Now, putting down the magazine and looking around the small waiting room, Lola imagined her next interview would go very much like the last. An efficient middle-aged woman would explain what the requirements would be if a job were to become available and if she were to get it. She’d have to get to the office by nine and work until six P.M. or later; she’d be responsible for her own transportation and meals; and she might be subjected to the indignity of a drug test, although she had never touched a drug in her life, with the exception of several prescription drugs. And then what would be the point of this job? All her time would be taken up by this work business, and she couldn’t imagine how the standard salary—thirty-five thousand dollars a year, or eighteen thousand after taxes, as her father pointed out, meaning under two thousand dollars a month—could possibly make it worthwhile.
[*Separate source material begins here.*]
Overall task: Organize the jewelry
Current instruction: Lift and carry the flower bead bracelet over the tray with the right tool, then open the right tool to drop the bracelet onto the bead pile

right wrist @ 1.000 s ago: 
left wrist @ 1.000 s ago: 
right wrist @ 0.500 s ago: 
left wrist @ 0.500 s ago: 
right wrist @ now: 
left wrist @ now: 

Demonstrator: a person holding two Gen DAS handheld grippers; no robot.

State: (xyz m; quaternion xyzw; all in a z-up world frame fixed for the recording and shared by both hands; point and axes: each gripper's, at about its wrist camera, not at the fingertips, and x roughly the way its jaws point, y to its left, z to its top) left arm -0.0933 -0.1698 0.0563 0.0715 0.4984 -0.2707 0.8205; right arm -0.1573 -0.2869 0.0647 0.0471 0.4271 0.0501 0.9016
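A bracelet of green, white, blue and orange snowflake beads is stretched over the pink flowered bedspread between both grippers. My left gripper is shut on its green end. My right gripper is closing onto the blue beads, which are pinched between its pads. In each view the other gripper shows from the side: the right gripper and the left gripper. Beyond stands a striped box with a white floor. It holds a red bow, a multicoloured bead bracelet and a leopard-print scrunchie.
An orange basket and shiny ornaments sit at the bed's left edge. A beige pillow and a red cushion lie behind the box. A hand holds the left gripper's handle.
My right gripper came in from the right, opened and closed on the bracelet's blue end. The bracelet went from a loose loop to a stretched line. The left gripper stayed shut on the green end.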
She glanced at her watch, which had a plastic band with tiny diamonds around the face, and saw that she’d already been waiting forty-five minutes. It was, she decided, too long. Addressing the girl seated across from her—the one with the inch-long roots—Lola said, “How long have you been waiting?”
“An hour,” the girl replied.
“It isn’t right,” the other girl said, chiming in. “How can they treat us like this? I mean, is my time worth nothing?”
Lola reckoned it probably wasn’t, but she kept this thought to herself. “We should do something,” she said.
“What?” asked the first girl. “We need them more than they need us.”
“Tell me about it,” said the second. “I’ve been on twelve job interviews in the last two weeks, and there’s nothing. I even interviewed to be a researcher for Philip Oakland. And I don’t know anything about research. I only went because I loved Summer Morning. But even he didn’t want me. The interview lasted like ten minutes, and then he said he’d call and never did.”
At this information, Lola perked up. She, too, had read Summer Morning and listed it among her favorite books of all time. Trying not to appear too keen, she asked slyly, “What did he want you to do?”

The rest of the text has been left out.